7 Responses to “The Guardian vs. Newcastle United”

  1. Champ 29/08/2010 at 10:08 #

    TBW has written some of the most trite articles regarding nufc, specifically CH and AC, in the past few weeks – the campaign is heating up with every week that goes by where we fail to implode as a team/club/region.

    The recent “swaggering olive-skinned Andy Carroll” piece would easily have passed for one of the mildly witty musing of TBW’s twitter nemesis (@GuardianLouise), while the Barton ‘nazi’ nonsense is a prime example of the sort of
    blindness that brings her such derision.

    She must have been delighted when that gesture gave her another chance to stick the knife into nufc, especially when it ‘swept the internet’ – but why did she choose to report that side of the (non) story when at the same time those who actually saw the whole game were defending and EXPLAINING what JB was actually doing.

    The above video, asside from it being my favourite ‘fanvid’ for years, (allow the foo fighters), clearly shows that that gesture was performed not just once by JB, but numerous times, and also by Andy Carroll. Maybe a cherry-picked GettyImage makes it appear a ‘salute’ (if you want it to), but the reality is that it’s quite clearly a training ground in-joke the whole team is aware of and enjoying. NOTHING to do with “political beliefs.”

    Even that single still image itself undermines her position. Contrast the gurning, open-handed, comedy-moustachioed Barton gesture with the steely, angry, pointed-hand of Paulo di Canio’s infamous salute. Same thing? Yeah, of course Louise.

    Similarly her wish to paint incidents a certain way by leaving out key points is simply not good sports journalism. She chose to ‘back’ ST in ‘brokenjawgate’ and thus flagged up hearsay such as ST ‘drinking through a straw’ and the audacity of AC to go out without covering heavily bandaged hands, (boxing gloves?), or
    indeed go out at all. What she didn’t report, or reported in spite of, was the equally present remarks concerning Taylor’s mockery of his ex-girlfriend (now the mother of Andy Carroll’s daughter), and Taylor’s assertion she’d be better off with him as he earns a “man’s wage.” It certainly doesn’t reflect well on a very good nufc player who again finds himself in contract-based disagreement with the club.

    Louise Taylor can’t get away with celebrating/inventing tabloidal escapades by nufc players and at the same time ignore them when reportedly committed by players she favours. Maybe Taylor didn’t provoke AC and deserve his broken jaw, but JB DEFINITELY didn’t deserve yet another attempt to break his recovering reputation.

    I wonder how/if she will report Wolverhampton’s physical targetting of Joey yesterday (angry
    jewish players?), or even that we again saw
    the new, unrisable JB further making the case
    for him being nufc’s most important player this season.

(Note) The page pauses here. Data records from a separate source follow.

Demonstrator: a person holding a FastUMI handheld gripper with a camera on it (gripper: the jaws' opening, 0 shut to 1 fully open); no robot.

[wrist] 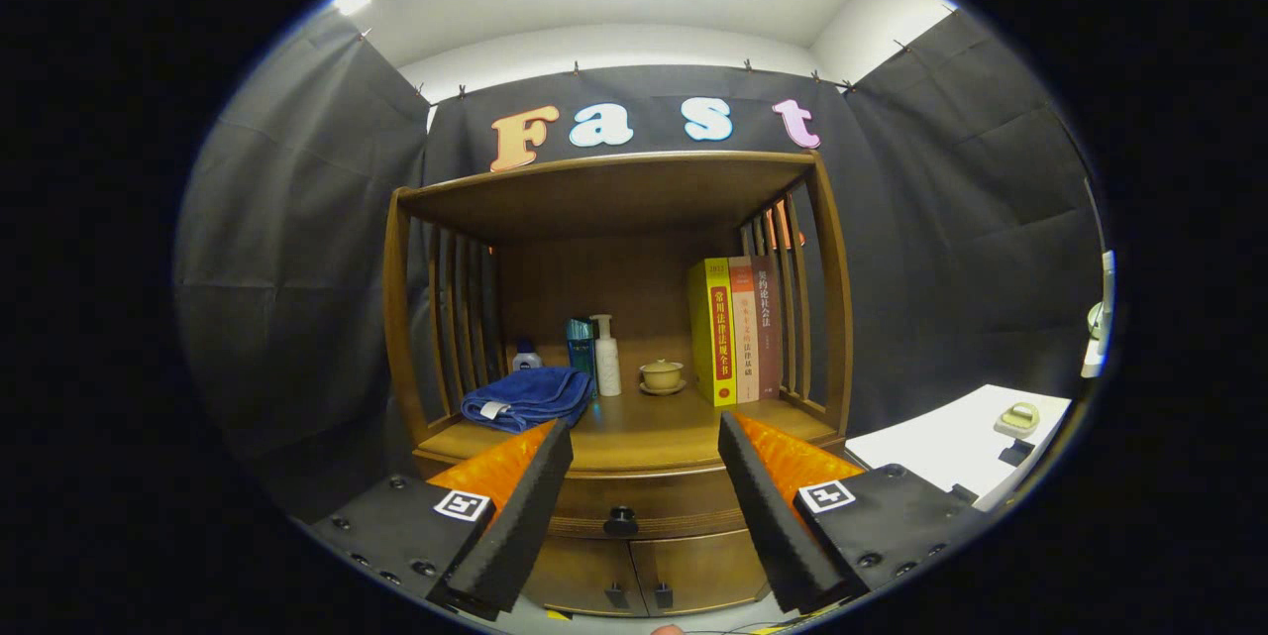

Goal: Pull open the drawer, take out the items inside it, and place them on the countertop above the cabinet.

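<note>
Gripper (644, 476) fingers stood spread apart, gripping nothing — aimed at wooden cabinet (832, 338). Drawer (684, 491) was closed, its dark knob (621, 521) between fingers, beyond tips. Countertop (634, 437) above held folded blue towel (527, 397), pump bottle (606, 356), lidded cup (661, 375), three books (735, 330).

The gripper (644, 462) sits low in the middle of the frame, its two fingers (520, 516) spread wide apart and angled inward toward their tips, clamping nothing.
</note>
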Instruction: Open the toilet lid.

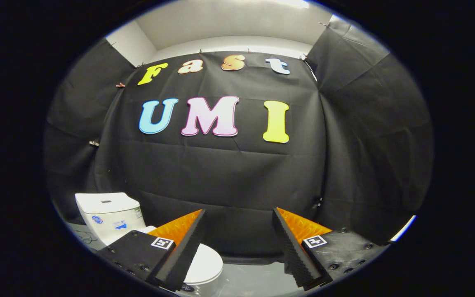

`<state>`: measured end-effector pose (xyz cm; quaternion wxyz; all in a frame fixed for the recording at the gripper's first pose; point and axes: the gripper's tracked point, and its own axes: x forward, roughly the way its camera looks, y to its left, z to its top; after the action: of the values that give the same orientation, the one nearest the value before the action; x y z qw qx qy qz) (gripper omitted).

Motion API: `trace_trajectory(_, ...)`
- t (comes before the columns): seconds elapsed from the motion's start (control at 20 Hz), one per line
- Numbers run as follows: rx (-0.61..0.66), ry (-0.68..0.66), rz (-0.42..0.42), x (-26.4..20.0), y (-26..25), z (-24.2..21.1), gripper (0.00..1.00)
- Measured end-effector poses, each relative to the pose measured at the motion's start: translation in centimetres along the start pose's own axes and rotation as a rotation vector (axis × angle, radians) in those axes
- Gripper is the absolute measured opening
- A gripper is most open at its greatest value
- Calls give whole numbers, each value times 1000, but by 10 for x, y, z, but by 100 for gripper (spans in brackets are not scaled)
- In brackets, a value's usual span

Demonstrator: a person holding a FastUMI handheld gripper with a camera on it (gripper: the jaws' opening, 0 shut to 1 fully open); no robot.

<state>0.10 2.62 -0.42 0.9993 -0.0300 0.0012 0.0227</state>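
Observation:
A white toilet stands low down, beyond and to the left of my fingers. Its tank (109, 214) rises against the black cloth wall. The lid (204, 262) lies flat and closed over the bowl, partly hidden behind my left finger (179, 251). My gripper (239, 247) hangs above and to the right of the lid, open, with a wide gap and nothing between its fingers. The right finger (295, 251) is over the bare floor, apart from the toilet.
Black cloth walls close the booth behind and on both sides. A grey floor (254, 280) shows to the right of the bowl. A thin cable lies on the floor left of the tank (84, 237).

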Motion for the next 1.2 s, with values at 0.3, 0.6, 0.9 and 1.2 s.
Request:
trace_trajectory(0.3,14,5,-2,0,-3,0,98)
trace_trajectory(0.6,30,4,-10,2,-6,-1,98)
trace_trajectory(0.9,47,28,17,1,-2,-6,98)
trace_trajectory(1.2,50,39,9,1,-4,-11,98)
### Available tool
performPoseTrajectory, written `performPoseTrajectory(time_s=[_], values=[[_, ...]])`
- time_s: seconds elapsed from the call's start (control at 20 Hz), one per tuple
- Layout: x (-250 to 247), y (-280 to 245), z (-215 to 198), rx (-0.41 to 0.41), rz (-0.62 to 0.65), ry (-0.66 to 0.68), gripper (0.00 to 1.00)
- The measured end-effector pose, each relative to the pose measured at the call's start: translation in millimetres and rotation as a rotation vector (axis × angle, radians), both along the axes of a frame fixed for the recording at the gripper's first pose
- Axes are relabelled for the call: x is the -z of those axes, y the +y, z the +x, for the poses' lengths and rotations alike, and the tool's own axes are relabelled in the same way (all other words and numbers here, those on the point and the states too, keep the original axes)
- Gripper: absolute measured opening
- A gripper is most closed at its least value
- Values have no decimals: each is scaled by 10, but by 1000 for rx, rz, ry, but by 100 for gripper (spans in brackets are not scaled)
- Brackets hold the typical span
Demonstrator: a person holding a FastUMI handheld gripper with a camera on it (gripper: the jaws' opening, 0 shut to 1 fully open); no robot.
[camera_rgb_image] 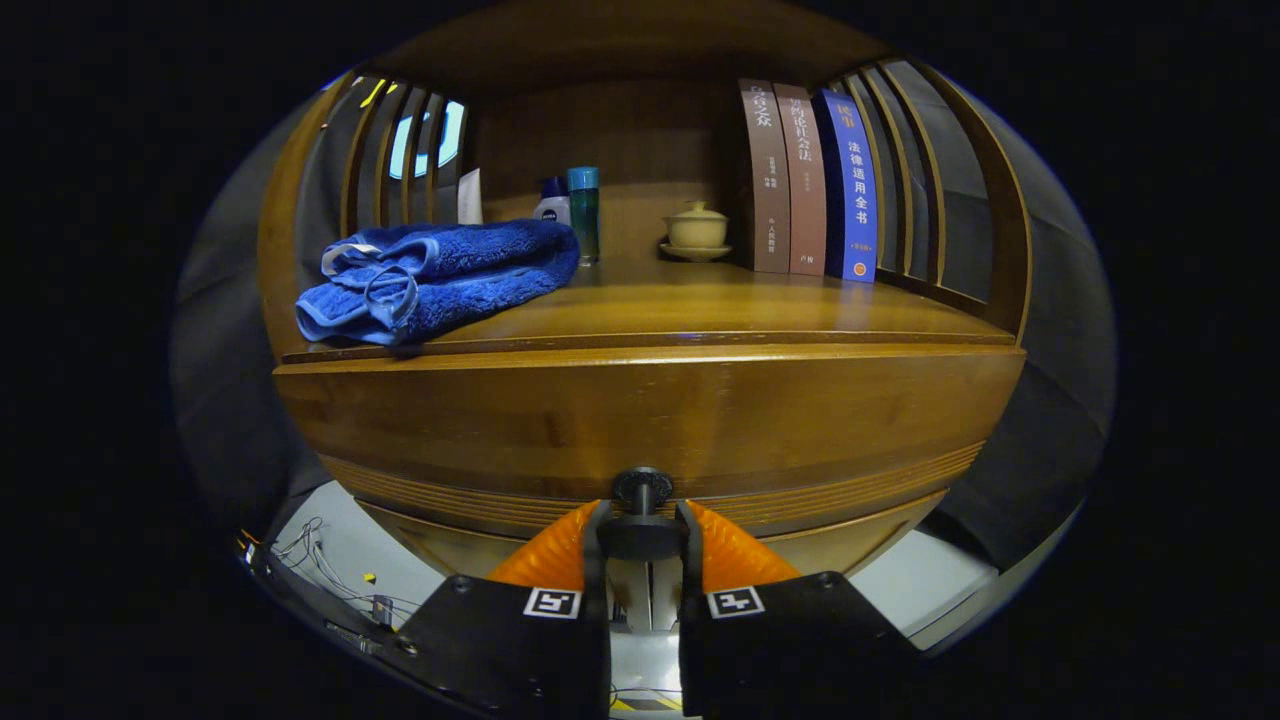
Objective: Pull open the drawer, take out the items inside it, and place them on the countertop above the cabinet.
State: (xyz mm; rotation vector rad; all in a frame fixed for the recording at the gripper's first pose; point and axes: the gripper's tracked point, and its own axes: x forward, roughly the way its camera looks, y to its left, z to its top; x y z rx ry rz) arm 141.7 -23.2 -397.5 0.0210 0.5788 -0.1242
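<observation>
Two risks stood out at this moment. First, the grip on the drawer knob [642, 488] looked shallow: the gripper [642, 530] had its fingers closed narrowly on the knob's dark disc, one finger on each side, and a pull that ran off-axis could have let the round knob slip out from between them. Second, a drawer that stuck and then gave suddenly could have jerked the cabinet, and the things on the countertop [700, 300] above and beyond the fingers might have been shaken: the blue towel [440, 275], up and to the left of the fingers, already overhung the front edge a little, and the lidded cup [696, 230] on its saucer sat farther back, with the bottles [572, 208] to its left and the standing books [808, 180] to its right.

The drawer front [640, 410] lay directly ahead of the fingers and appeared fully closed, so whatever was inside was hidden. Only a small gap remained between the fingers, taken up by the knob; both seemed to press on it, though the contact itself was partly hidden by the disc.
</observation>
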Motion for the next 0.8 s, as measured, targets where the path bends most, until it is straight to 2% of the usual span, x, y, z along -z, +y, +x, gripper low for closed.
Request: performPoseTrajectory(time_s=[0.25, 0.8], values=[[-20, 15, -135, 4, 7, 19, 31], [-185, 101, -1117, 14, 36, 84, 31]])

    • AN 29/08/2010 at 10:52 #

      Thanks for the inside info Champ. That video brings a (joyful) tear to the eye.

  2. Champ 29/08/2010 at 11:25 #

    Aforementioned Joey-baiting.

    Obviously may well be tittle-tattle, but the comments were leaked by a ‘club source’, just as was ST’s ‘soup-diet’ was.

    Also just had this flagged up on twitta, I didn’t see motd2, but it’s even more blantant than I’d imagined! How Joey doesn’t react to any of these, given his formsheet, is an absolute miracle.

  3. AN 29/08/2010 at 14:51 #

    Nice one Champo.

    Write us a full length article innit?

  4. Champ 29/08/2010 at 18:47 #

    I was actually thinking of doing a Barton piece, I’ll draft one before prem. resumes… then delete it after his sending off against against

    Actually just been a good caller on 606 too, saying how good (and rare) a spectacle the game yesterday was: hard challenges, 22 players giving their all, battles all over the pitch etc etc. Not sure how she slipped through the optimist-net Alan Green is normally swinging about.

  5. Champ 29/08/2010 at 18:50 #

    ^^Video removed from YouTube grr.